WORK ITEM | Repeat the records below word for word and omit each image.

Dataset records
-*-*-

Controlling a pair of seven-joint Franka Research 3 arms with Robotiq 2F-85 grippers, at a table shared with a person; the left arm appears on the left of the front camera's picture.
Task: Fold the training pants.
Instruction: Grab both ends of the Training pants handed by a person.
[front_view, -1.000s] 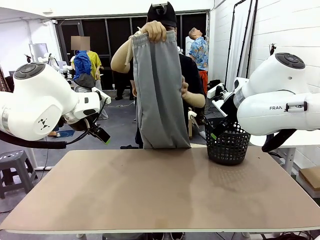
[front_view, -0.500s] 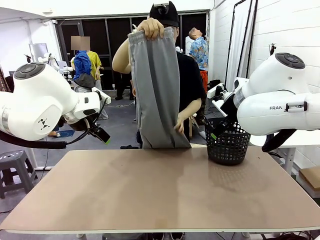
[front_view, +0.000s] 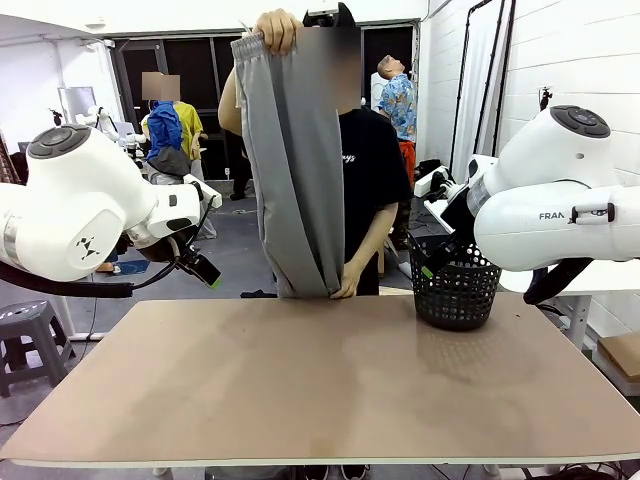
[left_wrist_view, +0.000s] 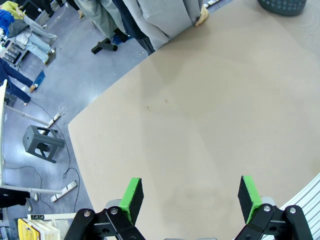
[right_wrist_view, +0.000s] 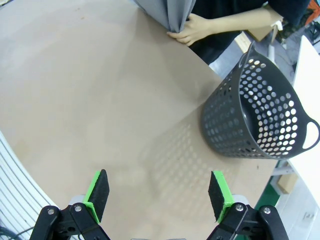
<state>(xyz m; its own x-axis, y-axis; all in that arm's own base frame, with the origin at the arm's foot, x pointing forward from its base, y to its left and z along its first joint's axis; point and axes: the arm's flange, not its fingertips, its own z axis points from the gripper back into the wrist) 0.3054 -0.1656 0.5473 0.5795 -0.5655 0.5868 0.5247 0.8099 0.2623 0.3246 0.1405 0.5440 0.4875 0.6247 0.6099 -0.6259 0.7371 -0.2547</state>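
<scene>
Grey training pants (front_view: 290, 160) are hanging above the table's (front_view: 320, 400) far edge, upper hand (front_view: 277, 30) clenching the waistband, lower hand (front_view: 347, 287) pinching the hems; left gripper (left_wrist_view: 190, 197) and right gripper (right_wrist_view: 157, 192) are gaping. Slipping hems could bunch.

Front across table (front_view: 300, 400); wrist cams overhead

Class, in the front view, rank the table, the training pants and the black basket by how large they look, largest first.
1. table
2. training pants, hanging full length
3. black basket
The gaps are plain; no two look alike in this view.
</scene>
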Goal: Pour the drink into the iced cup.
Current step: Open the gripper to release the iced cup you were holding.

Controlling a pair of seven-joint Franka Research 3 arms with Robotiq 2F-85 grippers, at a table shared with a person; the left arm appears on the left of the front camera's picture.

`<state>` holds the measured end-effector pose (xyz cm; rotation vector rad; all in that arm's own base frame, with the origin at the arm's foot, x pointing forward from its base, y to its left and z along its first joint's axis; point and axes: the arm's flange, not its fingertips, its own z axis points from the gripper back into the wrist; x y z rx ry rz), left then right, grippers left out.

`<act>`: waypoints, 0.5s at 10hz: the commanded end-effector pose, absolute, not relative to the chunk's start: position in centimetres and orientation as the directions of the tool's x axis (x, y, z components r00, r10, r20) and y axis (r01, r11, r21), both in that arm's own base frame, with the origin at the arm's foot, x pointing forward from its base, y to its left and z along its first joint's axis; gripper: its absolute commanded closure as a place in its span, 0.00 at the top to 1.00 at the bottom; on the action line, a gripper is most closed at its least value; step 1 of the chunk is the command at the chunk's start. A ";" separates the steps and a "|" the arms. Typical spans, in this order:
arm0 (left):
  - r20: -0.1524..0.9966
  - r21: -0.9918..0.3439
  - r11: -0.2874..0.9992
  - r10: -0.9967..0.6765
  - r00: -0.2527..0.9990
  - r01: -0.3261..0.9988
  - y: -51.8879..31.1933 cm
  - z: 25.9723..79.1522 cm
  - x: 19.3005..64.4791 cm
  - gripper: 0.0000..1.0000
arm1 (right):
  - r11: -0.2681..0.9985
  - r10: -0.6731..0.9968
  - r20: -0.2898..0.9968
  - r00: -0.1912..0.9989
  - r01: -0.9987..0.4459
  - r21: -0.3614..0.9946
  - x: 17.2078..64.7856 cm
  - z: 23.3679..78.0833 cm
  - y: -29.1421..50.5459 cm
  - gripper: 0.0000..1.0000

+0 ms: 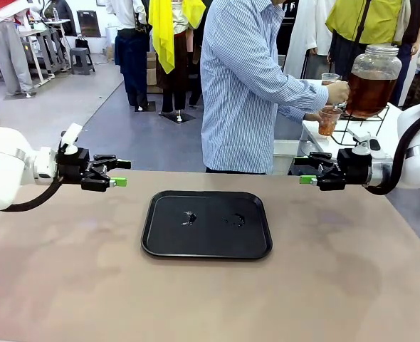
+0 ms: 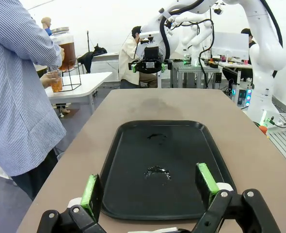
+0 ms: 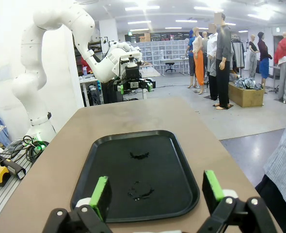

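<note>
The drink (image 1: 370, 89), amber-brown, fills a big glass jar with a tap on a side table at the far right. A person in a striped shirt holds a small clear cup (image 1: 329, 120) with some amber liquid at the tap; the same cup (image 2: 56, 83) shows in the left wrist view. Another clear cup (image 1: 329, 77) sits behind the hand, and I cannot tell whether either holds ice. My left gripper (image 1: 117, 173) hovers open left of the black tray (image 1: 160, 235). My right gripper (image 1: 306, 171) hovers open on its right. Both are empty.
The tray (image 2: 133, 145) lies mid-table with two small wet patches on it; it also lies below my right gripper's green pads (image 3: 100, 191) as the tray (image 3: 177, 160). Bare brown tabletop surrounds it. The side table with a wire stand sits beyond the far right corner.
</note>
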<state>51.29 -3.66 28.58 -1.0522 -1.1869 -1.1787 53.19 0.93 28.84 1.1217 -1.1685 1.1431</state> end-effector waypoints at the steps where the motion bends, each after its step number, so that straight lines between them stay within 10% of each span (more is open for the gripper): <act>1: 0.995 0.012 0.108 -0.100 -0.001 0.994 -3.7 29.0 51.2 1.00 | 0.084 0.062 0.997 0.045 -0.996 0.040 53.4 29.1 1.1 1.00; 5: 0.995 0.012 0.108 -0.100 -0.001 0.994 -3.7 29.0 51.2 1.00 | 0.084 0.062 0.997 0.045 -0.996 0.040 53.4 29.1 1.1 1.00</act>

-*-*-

TASK ANSWER |
Controlling a pair of seven-joint Franka Research 3 arms with Robotiq 2F-85 grippers, at a table shared with a person; the left arm appears on the left of the front camera's picture.
Task: Fold the training pants.
Instruction: Grab both ends of the Training pants handed by a person.
[front_view, -1.000s] 
[front_view, -0.500s] 
[front_view, +0.000s] 
[left_wrist_view, +0.000s] 
[right_wrist_view, +0.000s] 
<state>(xyz m; its own x-axis, y-axis; all in that arm's own base frame, with the origin at the arm's foot, x pointing forward from its base, y to its left and z along its first joint's axis; point and axes: the arm's flange, not its fingertips, its own z axis points from the gripper back into the wrist) 0.3054 -0.1656 0.5473 0.5795 -0.5655 0.5868 0.5247 0.8099 0.2623 0.3246 0.1405 0.5440 0.4875 0.6247 0.6099 -0.6259 0.7371 -0.2547</state>
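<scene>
Grey training pants (front_view: 290, 160) are hanging above the table's (front_view: 320, 400) far edge, upper hand (front_view: 277, 30) clenching the waistband, lower hand (front_view: 347, 287) pinching the hems; left gripper (left_wrist_view: 190, 197) and right gripper (right_wrist_view: 157, 192) are gaping. Slipping hems could bunch.

Front across table (front_view: 300, 400); wrist cams overhead

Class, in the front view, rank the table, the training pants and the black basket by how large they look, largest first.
1. table
2. training pants, hanging full length
3. black basket
The gaps are plain; no two look alike in this view.
</scene>
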Goal: Pour the drink into the iced cup.
Current step: Open the gripper to release the iced cup you were holding.

Controlling a pair of seven-joint Franka Research 3 arms with Robotiq 2F-85 grippers, at a table shared with a person; the left arm appears on the left of the front camera's picture.

`<state>` holds the measured end-effector pose (xyz cm; rotation vector rad; all in that arm's own base frame, with the origin at the arm's foot, x pointing forward from its base, y to its left and z along its first joint's axis; point and axes: the arm's flange, not its fingertips, its own z axis points from the gripper back into the wrist; x y z rx ry rz), left then right, grippers left out.

`<act>`: waypoints, 0.5s at 10hz: the commanded end-effector pose, absolute, not relative to the chunk's start: position in centimetres and orientation as the directions of the tool's x axis (x, y, z components r00, r10, r20) and y axis (r01, r11, r21), both in that arm's own base frame, with the origin at the arm's foot, x pointing forward from its base, y to its left and z along its first joint's axis; gripper: its absolute commanded closure as a place in its span, 0.00 at the top to 1.00 at the bottom; on the action line, a gripper is most closed at its least value; step 1 of the chunk is the command at the chunk's start. A ";" separates the steps and a "|" the arms. Typical spans, in this order:
arm0 (left):
  - r20: -0.1524..0.9966
  - r21: -0.9918..0.3439
  - r11: -0.2874..0.9992
  - r10: -0.9967..0.6765
  - r00: -0.2527..0.9990
  - r01: -0.3261..0.9988
  - y: -51.8879..31.1933 cm
  - z: 25.9723..79.1522 cm
  - x: 19.3005..64.4791 cm
  - gripper: 0.0000..1.0000
arm1 (right):
  - r11: -0.2681..0.9985
  - r10: -0.6731..0.9968
  - r20: -0.2898..0.9968
  - r00: -0.1912..0.9989
  - r01: -0.9987..0.4459
  - r21: -0.3614..0.9946
  - x: 17.2078..64.7856 cm
  - z: 23.3679..78.0833 cm
  - y: -29.1421..50.5459 cm
  - gripper: 0.0000..1.0000

+0 ms: 
+0 ms: 
+0 ms: 

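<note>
The drink (image 1: 370, 89), amber-brown, fills a big glass jar with a tap on a side table at the far right. A person in a striped shirt holds a small clear cup (image 1: 329, 120) with some amber liquid at the tap; the same cup (image 2: 56, 83) shows in the left wrist view. Another clear cup (image 1: 329, 77) sits behind the hand, and I cannot tell whether either holds ice. My left gripper (image 1: 117, 173) hovers open left of the black tray (image 1: 160, 235). My right gripper (image 1: 306, 171) hovers open on its right. Both are empty.
The tray (image 2: 133, 145) lies mid-table with two small wet patches on it; it also lies below my right gripper's green pads (image 3: 100, 191) as the tray (image 3: 177, 160). Bare brown tabletop surrounds it. The side table with a wire stand sits beyond the far right corner.
</note>
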<state>51.29 -3.66 28.58 -1.0522 -1.1869 -1.1787 53.19 0.93 28.84 1.1217 -1.1685 1.1431</state> end-effector waypoints at the steps where the motion bends, each after its step number, so that straight lines between them stay within 10% of each span (more is open for the gripper): <act>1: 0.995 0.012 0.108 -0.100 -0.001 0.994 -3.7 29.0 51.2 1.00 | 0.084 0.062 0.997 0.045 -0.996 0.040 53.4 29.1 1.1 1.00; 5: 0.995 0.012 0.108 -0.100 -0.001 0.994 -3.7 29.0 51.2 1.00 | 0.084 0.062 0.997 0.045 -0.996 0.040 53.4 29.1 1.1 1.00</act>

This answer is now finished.